### [Task brief]
Filter these entries, keeping only lines that hold the word "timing".

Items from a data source

-- Opening Marker --

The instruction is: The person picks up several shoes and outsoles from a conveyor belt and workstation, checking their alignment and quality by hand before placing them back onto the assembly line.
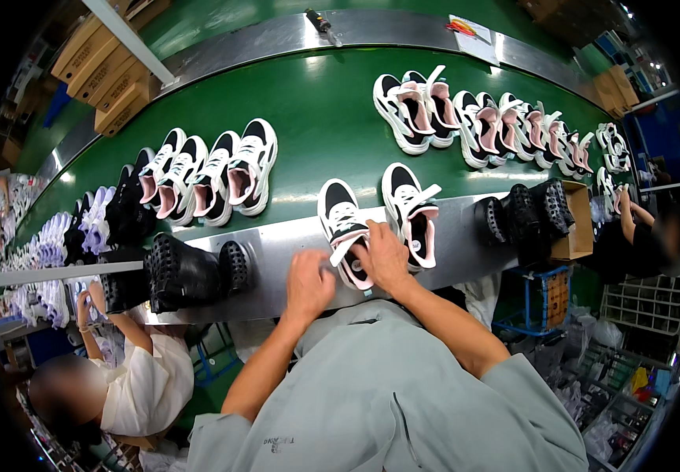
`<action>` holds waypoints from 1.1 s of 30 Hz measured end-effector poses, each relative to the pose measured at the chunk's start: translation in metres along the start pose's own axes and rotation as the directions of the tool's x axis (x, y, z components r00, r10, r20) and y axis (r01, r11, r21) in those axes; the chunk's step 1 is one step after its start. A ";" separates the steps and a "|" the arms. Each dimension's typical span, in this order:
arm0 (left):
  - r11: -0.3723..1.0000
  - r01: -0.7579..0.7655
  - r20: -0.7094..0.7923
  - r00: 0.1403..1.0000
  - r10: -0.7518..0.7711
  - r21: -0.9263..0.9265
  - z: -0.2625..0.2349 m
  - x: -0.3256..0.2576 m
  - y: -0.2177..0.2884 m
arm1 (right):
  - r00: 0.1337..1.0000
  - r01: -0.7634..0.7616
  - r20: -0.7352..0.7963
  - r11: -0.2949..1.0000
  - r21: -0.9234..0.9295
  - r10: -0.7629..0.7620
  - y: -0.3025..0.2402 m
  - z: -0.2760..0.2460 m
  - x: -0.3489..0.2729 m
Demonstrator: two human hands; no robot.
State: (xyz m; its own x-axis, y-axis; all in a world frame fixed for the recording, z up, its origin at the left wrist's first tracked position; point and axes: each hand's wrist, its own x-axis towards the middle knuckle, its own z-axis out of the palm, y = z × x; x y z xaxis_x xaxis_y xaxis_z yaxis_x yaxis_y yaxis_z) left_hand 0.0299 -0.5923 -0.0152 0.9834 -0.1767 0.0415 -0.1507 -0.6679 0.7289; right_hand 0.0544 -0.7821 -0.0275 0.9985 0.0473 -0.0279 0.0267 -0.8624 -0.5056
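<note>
A white and black sneaker point(338, 206) with pink lining lies toe away from me on the metal edge of the bench. My right hand point(385, 256) grips it at the opening, the fingers around the tongue and pale strap; some fingertips are hidden inside. Beside the sneaker's heel, on its left, my left hand point(309, 285) hovers with loosely bent fingers and a gap between thumb and forefinger. Nothing shows in it. The matching sneaker point(403, 197) stands just right of my right hand, untouched, its strap sticking up.
More such sneakers stand in rows on the green belt, left point(249, 161) and right point(403, 110). Black lugged boots point(187, 271) flank me on the left, and others point(522, 212) on the right beside a cardboard box point(580, 224). A screwdriver-like tool point(321, 23) lies at the far rail. People work on both sides.
</note>
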 end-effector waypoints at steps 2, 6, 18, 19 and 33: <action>0.985 -0.173 0.010 0.985 0.173 0.020 0.004 -0.018 0.016 | 0.983 0.153 -0.109 0.988 0.027 -0.149 -0.005 -0.007 0.004; 0.941 -0.338 0.038 0.941 0.338 -0.004 0.024 -0.018 0.031 | 0.995 0.083 -0.061 0.982 0.170 -0.074 -0.009 -0.006 0.019; 0.917 -0.327 0.358 0.904 0.233 0.230 0.048 0.011 0.049 | 0.865 -0.314 -0.354 0.934 0.171 0.355 0.079 -0.090 -0.007; 0.914 -0.330 0.357 0.904 0.234 0.236 0.054 0.021 0.057 | 0.859 -0.467 -0.022 0.800 0.376 0.512 0.086 -0.084 -0.001; 0.756 -0.193 0.376 0.924 -0.075 0.625 -0.001 0.175 0.024 | 0.811 -0.554 0.339 0.437 0.709 0.478 0.141 -0.133 -0.041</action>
State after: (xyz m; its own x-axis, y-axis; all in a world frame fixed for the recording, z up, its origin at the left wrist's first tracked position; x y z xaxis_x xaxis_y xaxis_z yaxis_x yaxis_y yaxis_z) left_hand 0.1980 -0.6386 0.0101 0.8816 -0.3851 -0.2730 -0.3672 -0.9229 0.1162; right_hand 0.0232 -0.9722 0.0169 0.8059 -0.2027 -0.5562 -0.5751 -0.0454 -0.8168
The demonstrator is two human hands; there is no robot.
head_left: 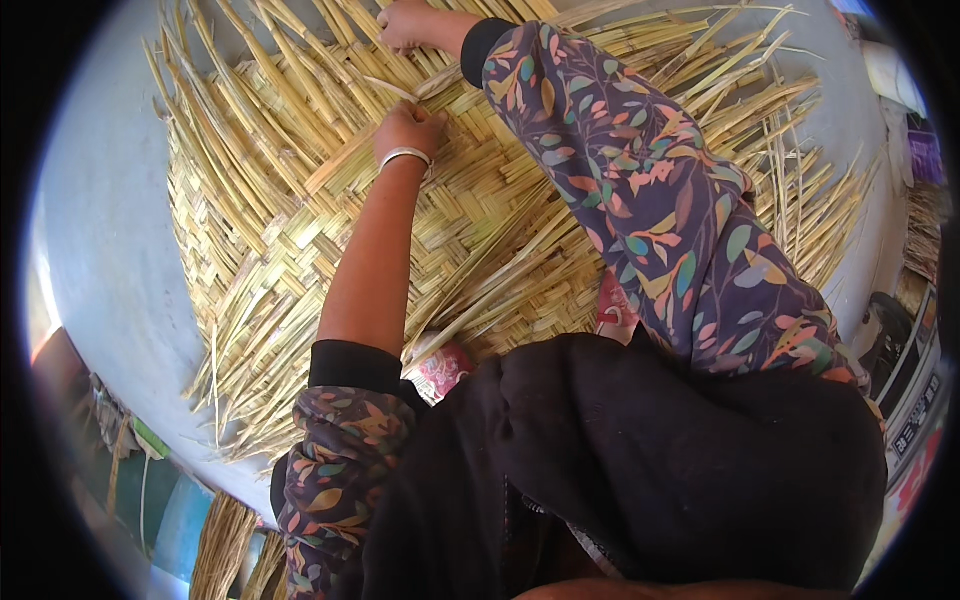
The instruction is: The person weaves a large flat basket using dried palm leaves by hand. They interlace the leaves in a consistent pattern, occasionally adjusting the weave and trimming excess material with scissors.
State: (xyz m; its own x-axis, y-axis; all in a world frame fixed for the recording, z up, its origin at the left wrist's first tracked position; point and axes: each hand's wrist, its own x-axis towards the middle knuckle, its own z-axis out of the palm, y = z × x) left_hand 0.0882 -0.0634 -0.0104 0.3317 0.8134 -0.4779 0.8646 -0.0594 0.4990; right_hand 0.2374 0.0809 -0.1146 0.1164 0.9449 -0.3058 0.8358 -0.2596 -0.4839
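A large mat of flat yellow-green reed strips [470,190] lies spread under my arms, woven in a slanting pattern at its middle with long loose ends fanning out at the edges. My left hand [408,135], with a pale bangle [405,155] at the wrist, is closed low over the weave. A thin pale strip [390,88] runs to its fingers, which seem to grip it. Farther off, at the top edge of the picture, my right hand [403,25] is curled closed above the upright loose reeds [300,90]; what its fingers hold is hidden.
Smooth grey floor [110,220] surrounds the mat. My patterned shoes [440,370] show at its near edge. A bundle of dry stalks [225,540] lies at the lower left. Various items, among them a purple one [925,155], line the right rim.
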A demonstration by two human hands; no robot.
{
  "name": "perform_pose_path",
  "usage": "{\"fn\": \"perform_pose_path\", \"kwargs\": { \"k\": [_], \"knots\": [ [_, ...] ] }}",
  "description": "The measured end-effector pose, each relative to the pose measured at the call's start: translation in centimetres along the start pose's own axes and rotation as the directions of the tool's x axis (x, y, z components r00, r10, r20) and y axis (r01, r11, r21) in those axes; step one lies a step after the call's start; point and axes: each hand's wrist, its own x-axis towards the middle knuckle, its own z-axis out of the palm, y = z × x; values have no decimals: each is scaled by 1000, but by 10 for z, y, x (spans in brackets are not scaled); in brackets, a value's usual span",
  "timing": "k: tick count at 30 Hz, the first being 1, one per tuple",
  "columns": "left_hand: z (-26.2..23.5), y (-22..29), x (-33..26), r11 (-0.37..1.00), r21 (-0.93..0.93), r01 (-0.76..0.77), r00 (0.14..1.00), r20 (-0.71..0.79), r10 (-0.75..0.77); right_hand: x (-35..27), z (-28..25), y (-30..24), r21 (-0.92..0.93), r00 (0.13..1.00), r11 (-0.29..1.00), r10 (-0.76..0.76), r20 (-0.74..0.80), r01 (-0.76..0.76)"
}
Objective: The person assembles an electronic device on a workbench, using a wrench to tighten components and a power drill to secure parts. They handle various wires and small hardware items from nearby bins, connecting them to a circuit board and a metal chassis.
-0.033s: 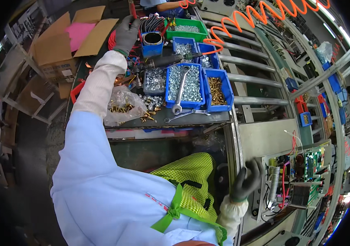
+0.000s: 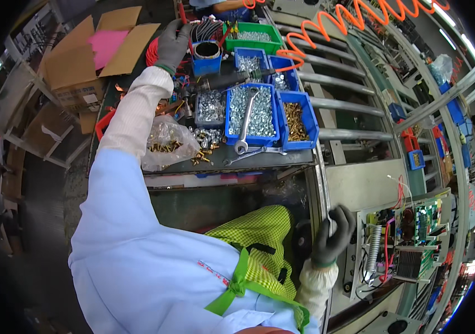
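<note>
My left hand (image 2: 171,49), in a grey glove, reaches to the far side of the bench. Its fingers stretch forward with the thumb apart, and their tips are beside an upright red rod (image 2: 181,12); whether they touch it I cannot tell. Near it are black cables (image 2: 208,29), a red wire coil (image 2: 152,52) and a blue container with a dark round opening (image 2: 207,62). My right hand (image 2: 332,238), also gloved, is above the conveyor edge, fingers loosely curled and apart from the thumb, holding nothing I can see. Right of it lies an electronic assembly (image 2: 401,239) with a coil and green circuit boards.
Blue bins of nuts (image 2: 251,131) and brass screws (image 2: 296,119) stand on the bench. A wrench (image 2: 246,122) lies across the nuts. An orange coiled hose (image 2: 326,23) hangs above the rollers (image 2: 346,104). An open carton (image 2: 70,67) stands left; a co-worker's arm (image 2: 229,6) shows beyond.
My right hand has shifted slightly up and left, and its fingers have curled more. My left hand stays nearly in place beside the red rod.
</note>
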Motion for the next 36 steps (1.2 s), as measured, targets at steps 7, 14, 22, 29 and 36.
{"fn": "perform_pose_path", "kwargs": {
  "k": [7,14,22,29,36],
  "knots": [
    [27,-70,-18,974,60,217,938,264,-225,69,90,-1,184,957,983,-61,283,9],
    [12,-34,-30,885,201,420,873,177,-454,126,166,10,10,920,973,-223,322,233],
    [16,116,-77,969,-158,-192,654,716,246,163,201,68,-163,930,986,94,355,-38],
    [66,166,-139,825,-6,-565,190,972,138,177,199,90,-46,921,993,118,372,-109],
    [52,154,-99,876,56,-480,476,855,206,196,175,84,93,903,979,127,410,-180]
  ]
}}
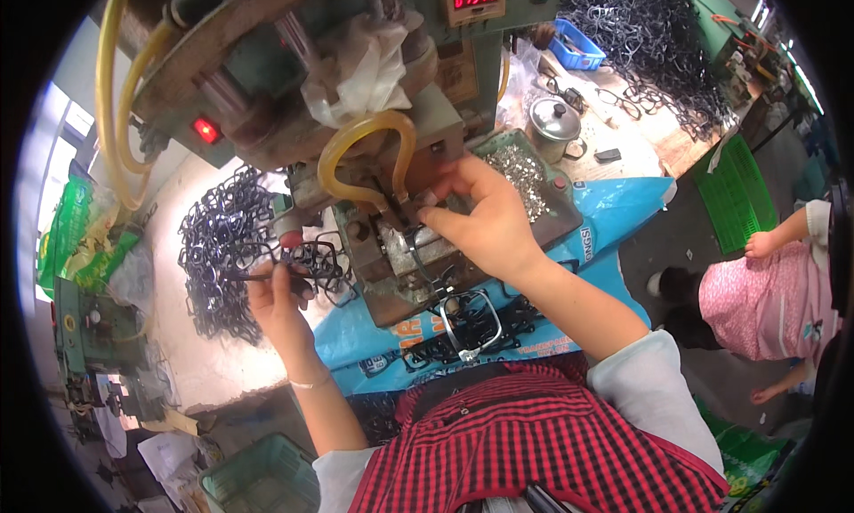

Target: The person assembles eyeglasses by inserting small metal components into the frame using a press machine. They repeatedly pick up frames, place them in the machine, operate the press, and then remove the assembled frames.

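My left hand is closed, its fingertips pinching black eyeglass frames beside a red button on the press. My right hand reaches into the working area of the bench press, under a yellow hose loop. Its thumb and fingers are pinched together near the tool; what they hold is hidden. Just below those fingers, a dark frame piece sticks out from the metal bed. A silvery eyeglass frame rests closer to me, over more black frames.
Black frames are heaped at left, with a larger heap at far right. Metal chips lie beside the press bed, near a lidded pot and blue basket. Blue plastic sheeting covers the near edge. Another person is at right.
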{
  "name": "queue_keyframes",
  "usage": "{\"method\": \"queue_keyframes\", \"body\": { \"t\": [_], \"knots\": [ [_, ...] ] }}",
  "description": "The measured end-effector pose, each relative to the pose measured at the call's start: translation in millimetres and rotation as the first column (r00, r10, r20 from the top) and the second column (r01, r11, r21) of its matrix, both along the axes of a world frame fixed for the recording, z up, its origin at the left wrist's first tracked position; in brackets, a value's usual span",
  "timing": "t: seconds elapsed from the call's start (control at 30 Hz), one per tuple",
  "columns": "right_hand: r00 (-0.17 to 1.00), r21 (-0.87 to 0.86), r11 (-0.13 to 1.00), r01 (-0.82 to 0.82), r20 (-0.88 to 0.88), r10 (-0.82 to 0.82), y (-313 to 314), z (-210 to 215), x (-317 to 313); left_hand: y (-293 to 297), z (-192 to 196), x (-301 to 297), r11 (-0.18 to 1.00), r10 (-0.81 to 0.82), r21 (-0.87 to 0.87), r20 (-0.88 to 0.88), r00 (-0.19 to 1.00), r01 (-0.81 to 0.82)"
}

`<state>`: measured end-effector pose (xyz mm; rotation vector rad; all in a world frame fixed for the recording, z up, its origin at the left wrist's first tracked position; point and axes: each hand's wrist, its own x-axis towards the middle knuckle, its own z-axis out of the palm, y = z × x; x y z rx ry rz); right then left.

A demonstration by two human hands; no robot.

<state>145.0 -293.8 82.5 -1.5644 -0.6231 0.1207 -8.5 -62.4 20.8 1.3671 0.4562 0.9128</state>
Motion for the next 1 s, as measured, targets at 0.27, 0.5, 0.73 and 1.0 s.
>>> {"method": "queue_keyframes", "body": {
  "t": [0.27, 0.5, 0.73, 1.0],
  "knots": [
    [0.963, 0.274, 0.956, -0.109, -0.209, 0.169, 10.9, 7.3, -16.4, -55.0, 97.9, 31.7, 0.781, -0.086, 0.614, 0.288, 0.954, -0.115],
    [0.987, 0.011, 0.988, -0.156, 0.043, 0.156, -39.1, 12.4, -14.3, -91.5, 103.8, -10.6, 0.888, -0.456, 0.182, 0.230, 0.860, 0.422],
    [0.660, -0.388, 0.723, 0.571, 0.741, -0.124, -80.1, -81.9, 48.1, -121.1, 77.4, 9.7, 0.444, -0.847, -0.618, -0.053, 0.530, 0.648],
    [0.682, -0.282, 0.810, 0.514, 0.707, -0.187, -68.5, -80.0, 58.4, -126.1, 64.8, 20.2, 0.500, -0.798, -0.654, -0.092, 0.596, 0.568]
  ]
}}
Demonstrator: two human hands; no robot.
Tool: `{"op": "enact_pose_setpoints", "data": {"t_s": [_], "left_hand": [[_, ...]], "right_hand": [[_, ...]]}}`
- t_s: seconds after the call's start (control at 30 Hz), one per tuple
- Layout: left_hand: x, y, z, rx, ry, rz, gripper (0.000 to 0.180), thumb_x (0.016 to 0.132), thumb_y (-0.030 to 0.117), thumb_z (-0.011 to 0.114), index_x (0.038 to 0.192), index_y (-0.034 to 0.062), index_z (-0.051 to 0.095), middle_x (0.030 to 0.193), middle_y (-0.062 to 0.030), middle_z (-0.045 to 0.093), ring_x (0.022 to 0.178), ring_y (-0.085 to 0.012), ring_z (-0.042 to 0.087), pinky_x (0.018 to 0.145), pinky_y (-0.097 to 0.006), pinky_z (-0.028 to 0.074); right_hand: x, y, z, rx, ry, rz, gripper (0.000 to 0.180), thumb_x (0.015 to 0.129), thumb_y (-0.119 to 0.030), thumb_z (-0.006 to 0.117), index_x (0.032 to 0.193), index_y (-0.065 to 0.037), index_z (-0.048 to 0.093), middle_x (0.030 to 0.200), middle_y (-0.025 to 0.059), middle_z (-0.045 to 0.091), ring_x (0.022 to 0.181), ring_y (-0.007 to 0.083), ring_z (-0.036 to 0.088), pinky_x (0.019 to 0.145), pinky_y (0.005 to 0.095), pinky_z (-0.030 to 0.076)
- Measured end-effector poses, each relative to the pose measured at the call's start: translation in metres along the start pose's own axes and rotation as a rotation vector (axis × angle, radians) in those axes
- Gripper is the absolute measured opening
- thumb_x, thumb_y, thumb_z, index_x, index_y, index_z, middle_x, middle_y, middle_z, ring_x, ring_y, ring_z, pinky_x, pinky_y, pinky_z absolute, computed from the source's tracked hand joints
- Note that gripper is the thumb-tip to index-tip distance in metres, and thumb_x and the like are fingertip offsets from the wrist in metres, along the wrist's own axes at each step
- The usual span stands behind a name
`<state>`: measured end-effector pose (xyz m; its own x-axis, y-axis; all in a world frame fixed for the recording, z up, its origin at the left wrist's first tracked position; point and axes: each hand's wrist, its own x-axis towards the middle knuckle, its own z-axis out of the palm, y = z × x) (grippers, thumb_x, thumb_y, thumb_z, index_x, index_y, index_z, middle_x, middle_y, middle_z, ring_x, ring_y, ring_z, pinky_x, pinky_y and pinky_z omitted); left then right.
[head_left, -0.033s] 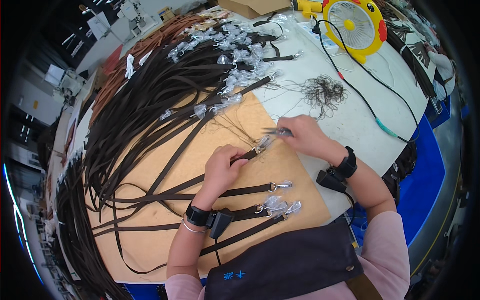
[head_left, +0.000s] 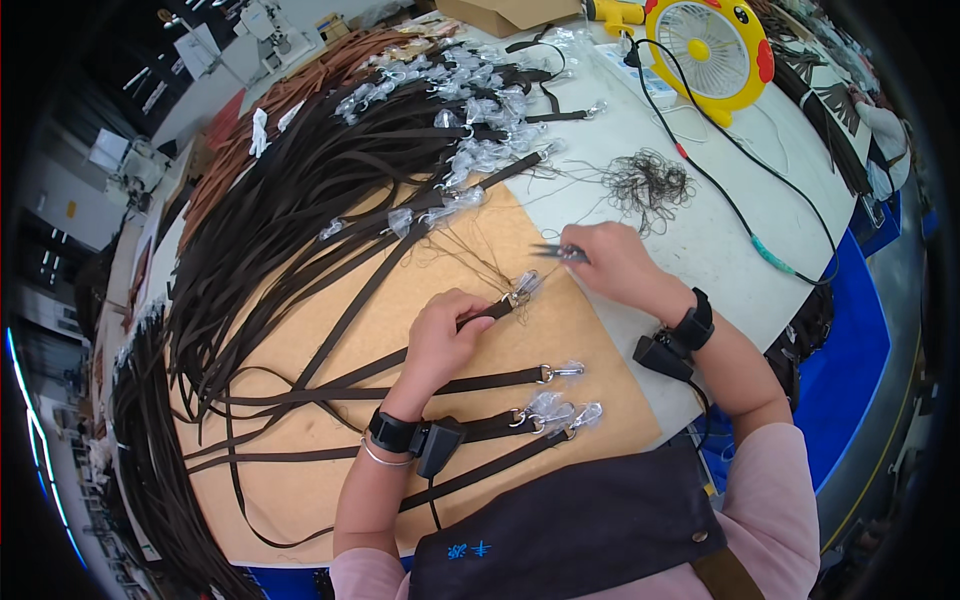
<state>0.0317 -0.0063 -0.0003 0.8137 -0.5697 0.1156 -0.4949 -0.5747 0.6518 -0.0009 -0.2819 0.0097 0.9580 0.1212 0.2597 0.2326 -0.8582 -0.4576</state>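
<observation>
While the left hand (head_left: pixel 447 335) pinches a dark strap (head_left: pixel 490 314) just short of its metal clasp (head_left: pixel 516 296), thumb & fingers closed on it, the right hand (head_left: pixel 618 262) grips small snips (head_left: pixel 572 254), blades pointing left, above & a bit right of that clasp. Main risk, IMO: a cut catching the strap's edge or the clasp's clear wrap (head_left: pixel 529 285) instead of loose threads (head_left: pixel 478 258), b/c all of them sit so near the blades. If the pinch slips, the strap end could swing & spoil the aim; left fingertips would prob. be at risk too if the blades came down short. Threads could poss. snag on the clasp. Hard to tell: whether the snips touch any strand, as the tips are blurry, though they look slightly apart. Right-hand fingers cover the handles; the left hand hides part of the strap, & its far end can't be traced among crossing straps on the brown sheet (head_left: pixel 330 410). Farther out, the thread tangle (head_left: pixel 648 188) on the white surface (head_left: pixel 770 180) is too fine to follow, & straps in the big dark pile (head_left: pixel 290 180) overlap too much to count.
</observation>
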Motion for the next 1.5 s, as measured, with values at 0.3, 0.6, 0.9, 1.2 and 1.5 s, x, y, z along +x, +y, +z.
{"op": "enact_pose_setpoints", "data": {"t_s": [0.3,0.6,0.9,1.2,1.5], "left_hand": [[0.001,-0.009,-0.003,-0.488,-0.115,-0.167,0.013,0.093,0.01,0.067,0.096,-0.0025,0.071,0.078,-0.001,0.06,0.071,-0.0085,0.048,0.064,-0.025,0.04],[-0.002,-0.01,-0.001,-0.615,-0.159,-0.185,0.014,0.097,0.008,0.061,0.103,-0.0026,0.069,0.085,0.0001,0.058,0.079,-0.0079,0.049,0.07,-0.024,0.04],[-0.004,-0.011,-0.001,-0.669,-0.197,-0.156,0.017,0.1,0.011,0.06,0.103,-0.0036,0.067,0.093,0.0023,0.056,0.086,-0.0055,0.05,0.078,-0.02,0.039],[-0.004,-0.004,-0.007,-0.677,-0.18,-0.22,0.016,0.097,0.013,0.066,0.099,-0.0033,0.068,0.092,0.0019,0.059,0.086,-0.0067,0.052,0.08,-0.022,0.042],[-0.001,0.004,-0.01,-0.547,-0.126,-0.087,0.012,0.088,0.001,0.071,0.099,-0.0042,0.07,0.092,-0.0027,0.063,0.088,-0.0101,0.059,0.084,-0.025,0.047]], "right_hand": [[0.007,-0.019,-0.007,0.27,0.018,0.014,0.03,0.089,-0.029,0.072,0.113,-0.011,0.07,0.076,0.0108,0.067,0.067,0.0294,0.066,0.06,0.04,0.05],[-0.01,-0.045,0.015,0.103,-0.046,-0.358,0.027,0.091,-0.03,0.068,0.113,-0.015,0.073,0.078,0.0032,0.061,0.062,0.0239,0.063,0.053,0.0347,0.048],[-0.006,-0.046,0.016,0.067,0.027,-0.473,0.02,0.093,-0.031,0.066,0.104,-0.017,0.074,0.075,0.0015,0.06,0.06,0.0224,0.062,0.051,0.0346,0.047],[0.008,-0.026,0.019,0.471,0.135,0.042,0.03,0.089,-0.024,0.074,0.114,-0.007,0.07,0.077,0.0033,0.068,0.061,0.0094,0.058,0.059,0.026,0.046],[0.006,-0.033,0.026,0.177,-0.136,-0.057,0.028,0.073,-0.027,0.08,0.098,-0.015,0.074,0.069,0.0109,0.068,0.064,0.0273,0.066,0.058,0.0377,0.049]]}}
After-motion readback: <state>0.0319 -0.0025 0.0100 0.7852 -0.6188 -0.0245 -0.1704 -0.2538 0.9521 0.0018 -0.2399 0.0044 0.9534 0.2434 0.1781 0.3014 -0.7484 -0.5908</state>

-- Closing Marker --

### [Exercise output]
  "timing": "k: tick count at 30 Hz, the first being 1, one per tuple",
  "timing": "t: seconds elapsed from the call's start (control at 30 Hz), one per tuple",

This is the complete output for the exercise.